A CSN entrou 2026 com um objetivo explícito: reduzir o endividamento e “equacionar em definitivo” a estrutura de capital por meio de um programa de venda de ativos. Em meio a esse plano, o mercado passou a discutir a possibilidade de a empresa avaliar alternativas estratégicas para a siderurgia — inclusive venda. A companhia, porém, reagiu publicamente: informou que não há negociações avançadas nem compradores definidos e que menções a percentuais específicos de venda seriam especulativas.
Benjamin Steinbruch e planta da CSN em Volta Redonda, Rio de Janeiro
Foto: Reprodução
O tema ganhou força porque o plano de desalavancagem foi formalizado em fato relevante, enquanto a pressão aumenta em outras frentes: rebaixamento de rating, denúncia criminal ambiental em Volta Redonda e contenciosos que conectam CSN e Usiminas — no Cade e em discussão que chegou ao STF.

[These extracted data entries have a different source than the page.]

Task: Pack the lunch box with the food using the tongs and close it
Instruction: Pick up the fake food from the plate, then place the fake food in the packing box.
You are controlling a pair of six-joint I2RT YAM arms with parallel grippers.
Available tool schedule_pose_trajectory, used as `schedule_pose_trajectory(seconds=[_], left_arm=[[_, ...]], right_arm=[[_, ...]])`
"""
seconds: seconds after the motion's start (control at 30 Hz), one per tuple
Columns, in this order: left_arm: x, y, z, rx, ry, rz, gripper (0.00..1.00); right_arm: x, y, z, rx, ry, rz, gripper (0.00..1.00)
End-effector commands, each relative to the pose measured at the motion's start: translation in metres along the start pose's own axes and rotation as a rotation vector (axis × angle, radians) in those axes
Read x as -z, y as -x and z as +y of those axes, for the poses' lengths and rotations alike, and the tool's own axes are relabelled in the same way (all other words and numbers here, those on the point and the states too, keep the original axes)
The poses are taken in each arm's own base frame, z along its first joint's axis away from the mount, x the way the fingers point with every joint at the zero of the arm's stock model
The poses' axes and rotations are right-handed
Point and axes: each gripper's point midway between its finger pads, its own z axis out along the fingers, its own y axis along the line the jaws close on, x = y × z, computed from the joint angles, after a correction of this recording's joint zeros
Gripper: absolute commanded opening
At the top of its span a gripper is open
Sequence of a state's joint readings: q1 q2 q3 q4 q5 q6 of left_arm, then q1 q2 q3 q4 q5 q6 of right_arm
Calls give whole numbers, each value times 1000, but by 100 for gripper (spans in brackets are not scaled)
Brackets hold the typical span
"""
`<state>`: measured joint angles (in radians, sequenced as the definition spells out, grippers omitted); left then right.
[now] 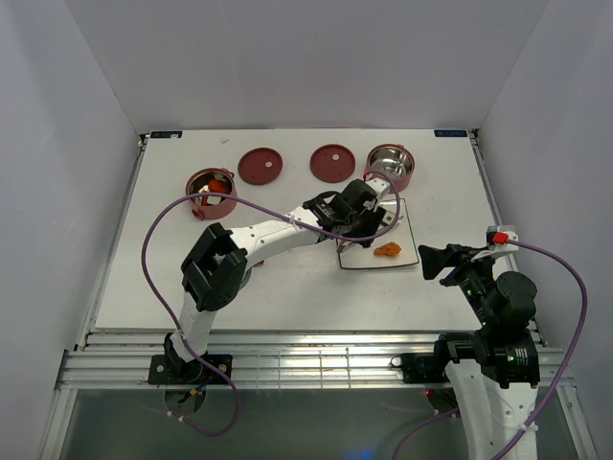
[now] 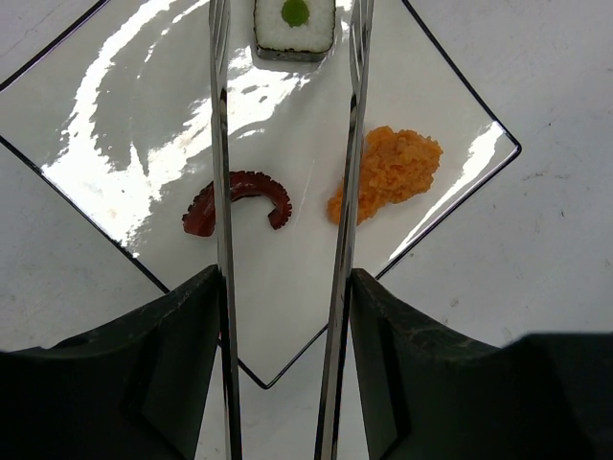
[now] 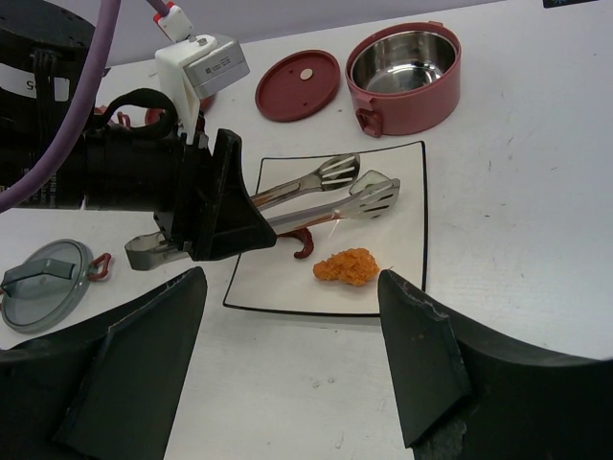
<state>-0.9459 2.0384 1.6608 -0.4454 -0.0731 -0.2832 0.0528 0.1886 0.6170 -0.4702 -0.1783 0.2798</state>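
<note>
From above: on the matte white table (image 1: 287, 287), the lunch box (image 1: 391, 163) in separate round parts along the far side. Far right bowl (image 1: 409, 172): dusty red outside, shiny steel inside, just beside the far corner of the glossy white square plate (image 1: 407, 257). Far left bowl (image 1: 190, 184): same make, something orange and red inside. Between the two, lying flat, the left disc lid (image 1: 261, 165) and the right disc lid (image 1: 332, 162), both dark red. Over the plate, the left gripper (image 1: 369, 218). Beside the plate's right edge and apart from it, the right gripper (image 1: 445, 261). Open room on the table at the near side and in the left middle.

From the left wrist: dark fingers (image 2: 182, 364) clenched from outside on the tongs (image 2: 220, 144), two thin flat silver arms, parted, reaching across the plate. Between the arms, the dark-red curved sausage (image 2: 239, 196), left end crossed by the left arm. Behind the right arm, the rough orange nugget (image 2: 393, 168). At the far end, between the arms, a rice block (image 2: 294, 27): white top, green centre, dark side. Thin dark line along the plate's edge.

From the right wrist: black fingers (image 3: 134, 364) spread wide, grasping nothing, near the plate. Slotted, scalloped tong tips over the plate, beyond the nugget; cannot tell whether touching the plate. At the left, flat on the table, the grey round top cover (image 3: 43, 283) with red clasps.
</note>
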Motion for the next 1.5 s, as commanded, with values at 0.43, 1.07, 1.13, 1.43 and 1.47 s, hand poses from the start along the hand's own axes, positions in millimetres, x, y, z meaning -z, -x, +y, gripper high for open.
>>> schedule_pose_trajectory(seconds=[0.43,1.07,1.13,1.43,1.47], left_arm=[[-2,16,-6,-14,-8,-26,51],[51,167,41,-10,208,-351,42],[40,172,51,4,192,-350,42],[26,199,101,63,173,-426,42],[25,198,99,56,161,-428,42]], right_arm=[[-1,11,-1,23,-4,-45,78],[-1,13,1,31,3,-49,78],[-1,13,1,32,5,-45,78],[0,13,2,35,8,-32,78],[0,13,2,35,6,-33,78]])
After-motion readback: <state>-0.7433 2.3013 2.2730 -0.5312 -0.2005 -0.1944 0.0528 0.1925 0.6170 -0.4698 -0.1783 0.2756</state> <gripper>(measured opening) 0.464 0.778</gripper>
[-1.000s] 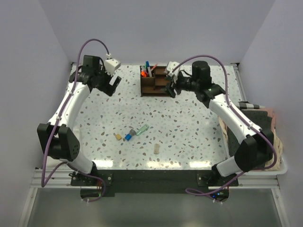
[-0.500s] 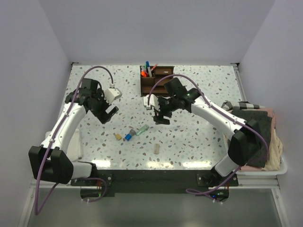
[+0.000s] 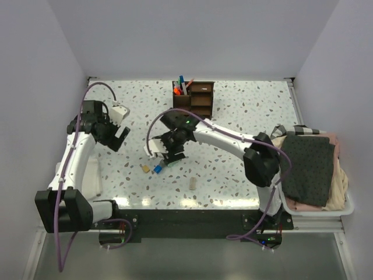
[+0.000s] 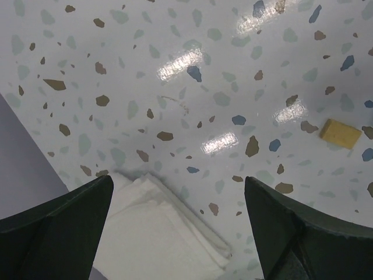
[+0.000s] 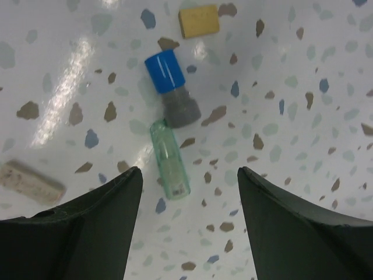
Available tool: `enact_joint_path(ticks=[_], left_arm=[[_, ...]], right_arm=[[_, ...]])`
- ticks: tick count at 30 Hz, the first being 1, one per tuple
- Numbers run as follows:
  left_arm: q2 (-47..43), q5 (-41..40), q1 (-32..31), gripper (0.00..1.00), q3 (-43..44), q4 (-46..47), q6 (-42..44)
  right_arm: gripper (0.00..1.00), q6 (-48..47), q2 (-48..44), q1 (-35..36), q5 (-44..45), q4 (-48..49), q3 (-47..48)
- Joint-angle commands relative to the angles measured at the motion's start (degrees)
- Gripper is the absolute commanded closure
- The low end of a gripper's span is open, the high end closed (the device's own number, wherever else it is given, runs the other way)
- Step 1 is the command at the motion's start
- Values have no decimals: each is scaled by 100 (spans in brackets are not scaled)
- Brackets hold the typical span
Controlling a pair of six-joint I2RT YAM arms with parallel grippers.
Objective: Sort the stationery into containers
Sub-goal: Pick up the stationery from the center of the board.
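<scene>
The dark brown wooden organizer (image 3: pixel 195 100) stands at the back middle, with pens and markers (image 3: pixel 182 86) upright in its left compartment. Loose stationery lies mid-table: a tan eraser (image 3: pixel 145 168), a blue-capped piece (image 3: pixel 158 168), a green marker (image 3: pixel 175 159) and a tan block (image 3: pixel 192 184). My right gripper (image 3: pixel 173 153) is open just above them. In the right wrist view its fingers straddle the green marker (image 5: pixel 170 158), with the blue-capped piece (image 5: pixel 171 87), the eraser (image 5: pixel 199 21) and the tan block (image 5: pixel 30 178) around. My left gripper (image 3: pixel 120 136) is open and empty at the left.
A white folded cloth (image 3: pixel 97 174) lies by the left edge and shows under the left gripper (image 4: pixel 163 233). A bin of dark and pink cloths (image 3: pixel 312 169) stands at the right edge. A yellow eraser (image 4: pixel 341 133) shows in the left wrist view.
My right arm has swung from the organizer down to the loose items and now hovers over the green marker. My left arm has pulled back toward the left edge.
</scene>
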Motion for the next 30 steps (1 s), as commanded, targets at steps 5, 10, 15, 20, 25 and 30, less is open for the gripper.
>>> enact_joint_path(ticks=[5,10,15,20,25,30], left_arm=[[192,539,1124,0,-399,746,-643],[237,304,873,0,-452,1045,-671],[281,180,730,0,-355,1273,-872],[281,400,888,0,-136,1309,-1171],[219,435,932,0,-188,1283,-1224],[175,426,932,0,-241,1168,-1172]], right_arm=[[32,-531,948,687,757,-653,1350],[36,-787,1264,881,1020,-927,1430],[37,-699,1449,951,1038,-1128,1552],[37,-682,1520,969,1038,-1103,1518],[37,-603,1581,969,977,-918,1544],[37,-489,1652,1030,854,-646,1553]])
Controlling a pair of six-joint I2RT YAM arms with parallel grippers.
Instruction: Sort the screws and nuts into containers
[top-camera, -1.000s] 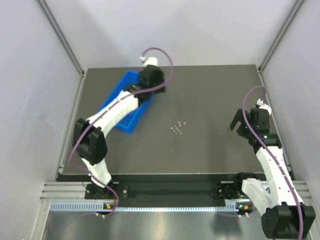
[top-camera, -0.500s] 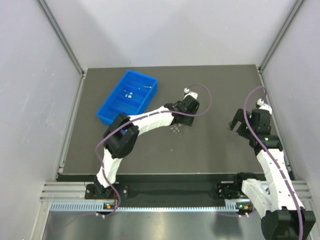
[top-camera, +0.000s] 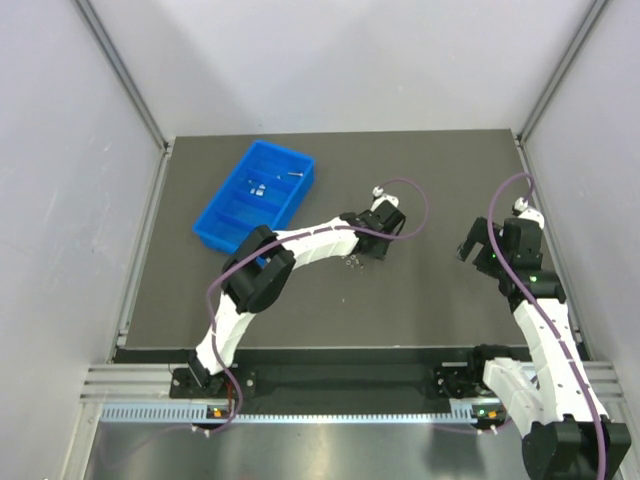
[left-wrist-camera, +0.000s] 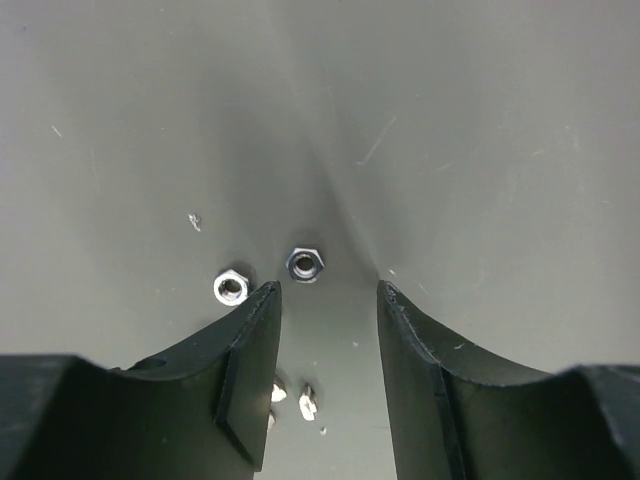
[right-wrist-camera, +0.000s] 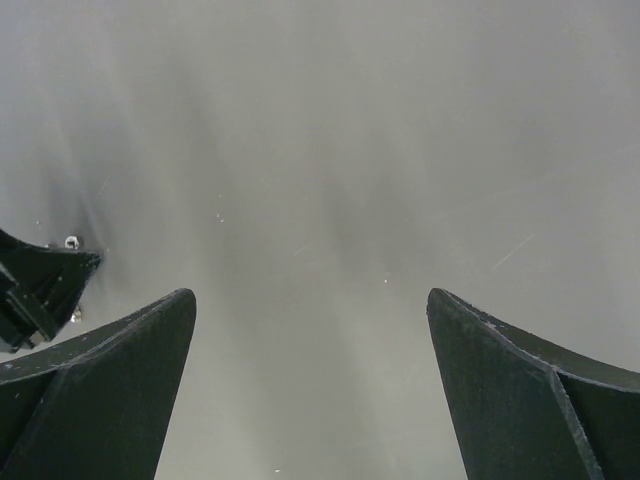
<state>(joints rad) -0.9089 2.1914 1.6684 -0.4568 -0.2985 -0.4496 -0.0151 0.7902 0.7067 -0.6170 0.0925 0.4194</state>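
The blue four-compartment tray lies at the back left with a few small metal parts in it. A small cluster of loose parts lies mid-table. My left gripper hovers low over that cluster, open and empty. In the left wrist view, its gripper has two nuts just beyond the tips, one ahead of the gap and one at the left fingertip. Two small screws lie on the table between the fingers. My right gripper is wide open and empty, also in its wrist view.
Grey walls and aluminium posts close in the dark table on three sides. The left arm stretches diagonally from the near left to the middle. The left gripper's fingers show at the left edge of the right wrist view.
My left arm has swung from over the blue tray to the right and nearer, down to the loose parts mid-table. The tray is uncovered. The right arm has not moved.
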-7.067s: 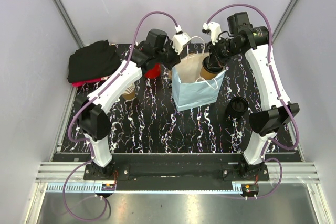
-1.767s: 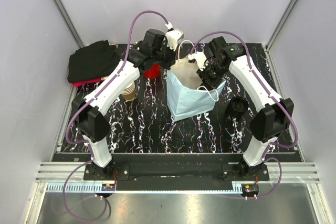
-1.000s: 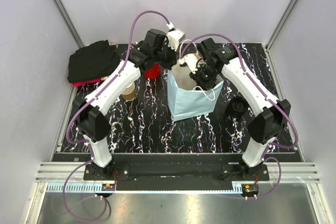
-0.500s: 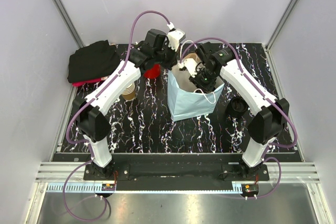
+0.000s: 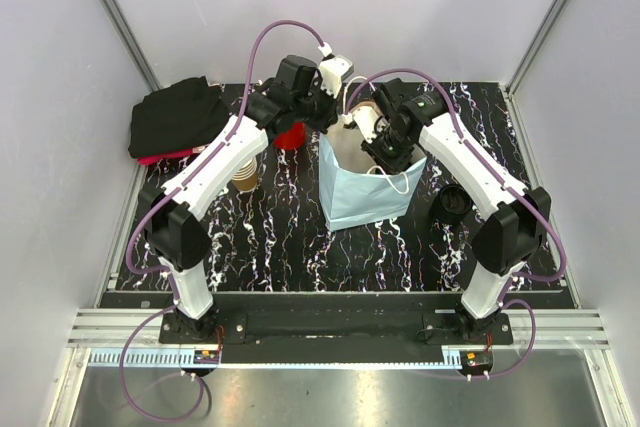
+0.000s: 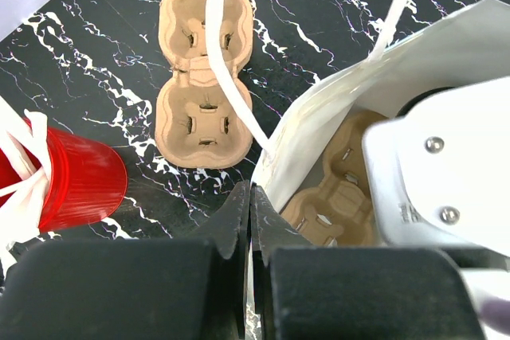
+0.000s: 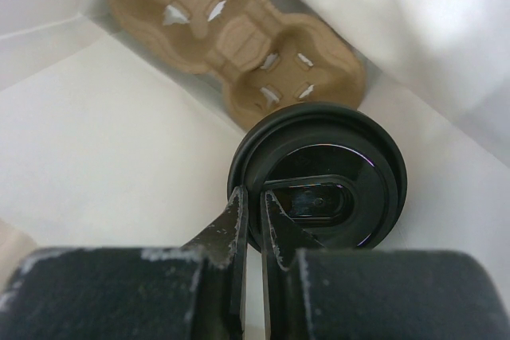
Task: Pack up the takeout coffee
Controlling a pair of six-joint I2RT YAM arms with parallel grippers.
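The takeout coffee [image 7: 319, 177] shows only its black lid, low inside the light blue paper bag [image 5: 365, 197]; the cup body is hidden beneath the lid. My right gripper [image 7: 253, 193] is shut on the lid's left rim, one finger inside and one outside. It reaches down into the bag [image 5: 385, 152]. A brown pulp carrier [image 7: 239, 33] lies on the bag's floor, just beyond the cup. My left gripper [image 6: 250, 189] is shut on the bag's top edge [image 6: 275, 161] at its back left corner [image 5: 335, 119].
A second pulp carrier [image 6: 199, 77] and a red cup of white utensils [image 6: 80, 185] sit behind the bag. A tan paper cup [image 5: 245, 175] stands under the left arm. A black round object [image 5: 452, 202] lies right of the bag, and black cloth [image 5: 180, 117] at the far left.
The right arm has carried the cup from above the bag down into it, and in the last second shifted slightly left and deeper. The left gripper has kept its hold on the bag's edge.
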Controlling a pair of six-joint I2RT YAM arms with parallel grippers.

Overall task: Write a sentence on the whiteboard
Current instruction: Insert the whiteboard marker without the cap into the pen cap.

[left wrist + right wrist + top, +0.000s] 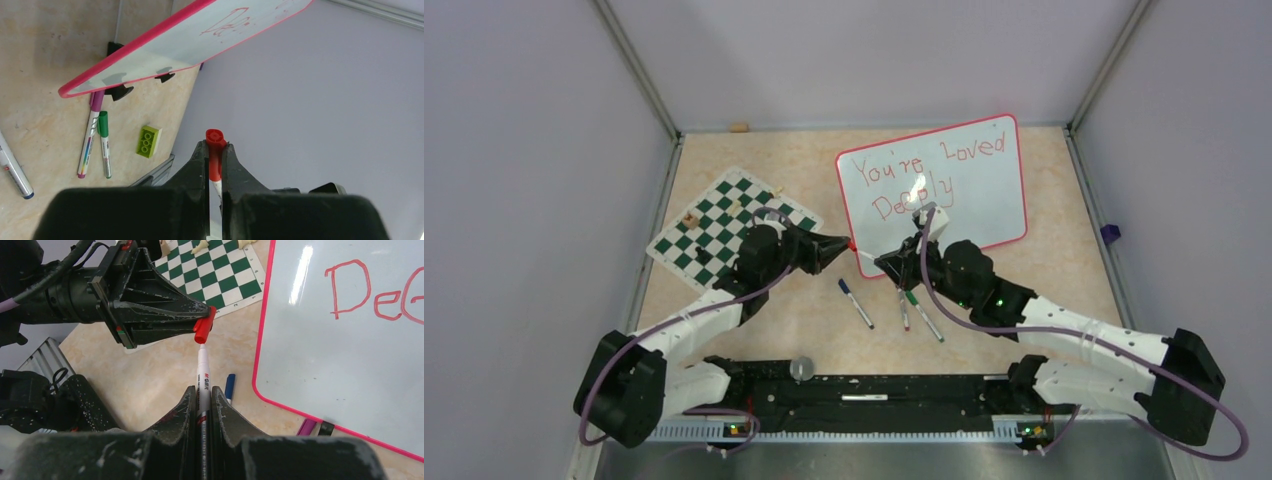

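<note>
The whiteboard [964, 205] stands on black feet at the back right of the table, with "You're Loved Deeply" written on it in red. It also shows in the left wrist view as the whiteboard [165, 47] and in the right wrist view as the whiteboard [345, 360]. My right gripper [202, 390] is shut on a white marker [203, 371]. My left gripper [214, 146] is shut on its red cap [215, 150]. The two grippers meet tip to tip in front of the board's lower left corner, left gripper [844, 243] and right gripper [886, 264]. The marker's front end sits at the mouth of the red cap [204, 324].
A green-and-white chess mat [724, 225] with a few pieces lies at the left. On the table below the board lie a blue-capped marker [856, 303], a green marker [104, 145] and a purple marker [90, 135]. A lime brick [149, 141] lies near the right rail.
</note>
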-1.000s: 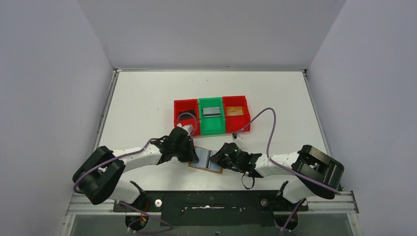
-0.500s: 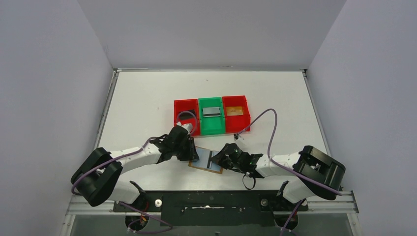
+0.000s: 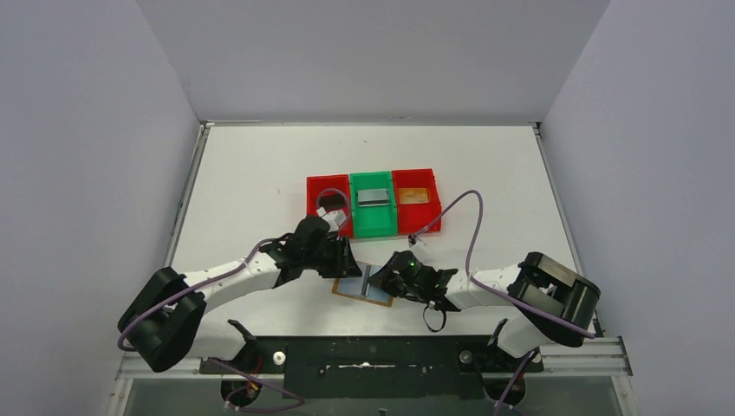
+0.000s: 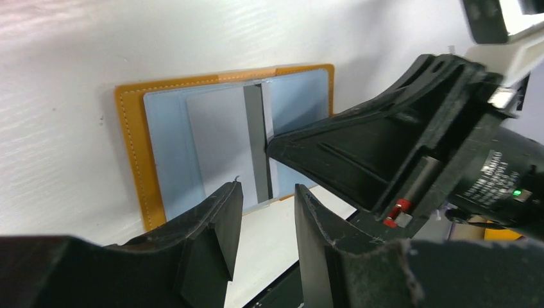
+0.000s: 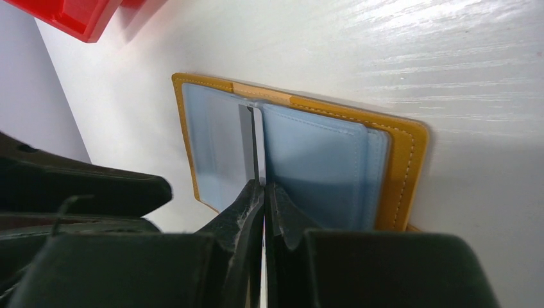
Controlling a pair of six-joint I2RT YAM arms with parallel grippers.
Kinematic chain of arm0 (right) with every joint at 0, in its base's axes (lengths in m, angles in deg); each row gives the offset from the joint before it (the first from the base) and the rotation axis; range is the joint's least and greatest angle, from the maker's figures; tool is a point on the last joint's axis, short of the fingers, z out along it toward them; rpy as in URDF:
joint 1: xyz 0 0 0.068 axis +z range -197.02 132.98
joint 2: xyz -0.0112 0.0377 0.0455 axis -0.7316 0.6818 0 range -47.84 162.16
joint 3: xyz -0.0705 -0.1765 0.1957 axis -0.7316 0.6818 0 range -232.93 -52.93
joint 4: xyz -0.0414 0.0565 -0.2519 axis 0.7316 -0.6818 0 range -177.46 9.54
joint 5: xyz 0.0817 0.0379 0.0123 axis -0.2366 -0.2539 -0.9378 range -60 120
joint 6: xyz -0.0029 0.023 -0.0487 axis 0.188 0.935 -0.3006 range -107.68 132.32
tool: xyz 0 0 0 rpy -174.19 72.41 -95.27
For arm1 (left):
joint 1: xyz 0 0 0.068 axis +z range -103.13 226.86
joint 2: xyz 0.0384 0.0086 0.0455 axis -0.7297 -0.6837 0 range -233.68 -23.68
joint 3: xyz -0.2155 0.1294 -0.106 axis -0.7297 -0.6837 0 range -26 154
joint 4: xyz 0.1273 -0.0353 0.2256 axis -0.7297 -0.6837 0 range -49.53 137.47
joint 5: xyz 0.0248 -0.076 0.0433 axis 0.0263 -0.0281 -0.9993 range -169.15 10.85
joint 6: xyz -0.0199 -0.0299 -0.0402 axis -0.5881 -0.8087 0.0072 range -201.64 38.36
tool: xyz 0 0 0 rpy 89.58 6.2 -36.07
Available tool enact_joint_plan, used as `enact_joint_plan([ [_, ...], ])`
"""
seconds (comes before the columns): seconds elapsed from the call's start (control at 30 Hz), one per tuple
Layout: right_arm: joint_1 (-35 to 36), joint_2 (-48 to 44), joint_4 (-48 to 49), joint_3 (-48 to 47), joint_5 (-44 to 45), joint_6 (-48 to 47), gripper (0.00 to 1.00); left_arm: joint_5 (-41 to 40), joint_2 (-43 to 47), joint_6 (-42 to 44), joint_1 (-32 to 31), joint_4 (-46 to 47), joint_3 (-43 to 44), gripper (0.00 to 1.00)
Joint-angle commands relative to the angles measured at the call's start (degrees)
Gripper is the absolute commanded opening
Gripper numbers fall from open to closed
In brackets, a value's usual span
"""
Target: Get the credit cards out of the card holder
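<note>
At the fold of the card holder (image 5: pixel 398 167), a card (image 4: pixel 221 138) is clamped in the right gripper (image 5: pixel 262 187); the left gripper (image 4: pixel 268 191) is parted. Wrist views alone show this.

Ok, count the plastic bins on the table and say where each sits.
3, side by side in one row: left red bin, green bin in the middle, right red bin. None seems hidden.

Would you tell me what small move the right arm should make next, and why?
Probably ease the right gripper back, sliding the card out: it is shut on the card's edge at the fold of the card holder, and the left gripper is open, empty.
</note>
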Motion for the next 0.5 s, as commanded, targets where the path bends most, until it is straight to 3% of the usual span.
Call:
enact_joint_plan([
  [0.0, -0.27, 0.59, -1.83, -0.97, 1.05, -0.52, 0.01, 4.19, -3.74, 0.25, -0.26, 4.12, 0.31, 0.35],
  [0.47, -0.18, -4.21, -3.48, 1.19, 2.87, 1.26, 0.01, 1.55, -7.47, 1.93, -0.87, 3.57, 0.72, 0.35],
])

Plano oficial: vender ativos para reduzir dívida
Em fato relevante à CVM, a CSN comunicou que pretende iniciar em 2026 uma “alienação estruturada de ativos importantes” para desalavancar entre R$ 15 bilhões e R$ 18 bilhões. Entre as iniciativas destacadas estão a alienação do controle da CSN Cimentos e a venda de participação relevante na CSN Infraestrutura (NewCo).
Siderurgia no debate
Após reportagens apontarem sondagens e estudos envolvendo o braço de siderurgia, a CSN afirmou que segue avaliando alternativas estratégicas (incluindo siderurgia), mas negou que existam tratativas concretas/negociações avançadas ou compradores definidos para venda do negócio.
Pressão financeira: rebaixamento e risco de execução
No dia 19 de janeiro de 2026, a S&P Global Ratings rebaixou a CSN para “B+”, com perspectiva negativa, citando riscos ligados a execução das transações de venda, alavancagem e pressão de liquidez (dívida de curto prazo, capex e juros).
Volta Redonda: denúncia criminal ambiental e pedido de indenização
Em 7 de outubro de 2025, o Ministério Público Federal (MPF) informou ter denunciado a CSN e a Harsco por crimes ambientais em Volta Redonda, apontando contaminação, riscos à saúde e dano ambiental, com pedido de indenização mínima de R$ 430 milhões. A Agência Brasil também noticiou o caso.
Ponto de rigor: denúncia não é condenação. Mas é um fato institucional relevante, com efeitos reputacionais e potenciais obrigações futuras.
CSN e Usiminas: dois imbróglios que seguem vivos
Mesmo com o foco atual no endividamento, CSN e Usiminas continuam conectadas por dois eixos:
Cade – multa no “caso Usiminas” (~R$ 128,7 milhões): o Cade determinou multa contra a CSN no processo ligado à participação na Usiminas e ao cumprimento de obrigações de acordo (TCD).
STF – discussão sobre OPA/tag along: após decisão do STJ no contencioso CSN–Ternium associado à disputa envolvendo ações da Usiminas, a discussão sobre interpretação de regras (OPA/tag along) chegou ao STF. O ministro André Mendonça é o relator desse caso, no qual a CSN tenta forçar a TERNIUM a lhe pagar uma multa bilionária, alegando que houve mudança no controle da Usiminas há cerca de uma década.
Contraste reputacional: Usiminas reforça agenda ambiental publicizada
No contraponto do “modelo” de operação, a Usiminas vem publicizando investimentos ambientais: em página institucional, O grupo informa R$ 3,7 bilhões (2019–2025) em investimentos e grandes manutenções voltadas a equipamentos ambientais em Ipatinga, com foco na redução de emissões de particulados (“pó preto”).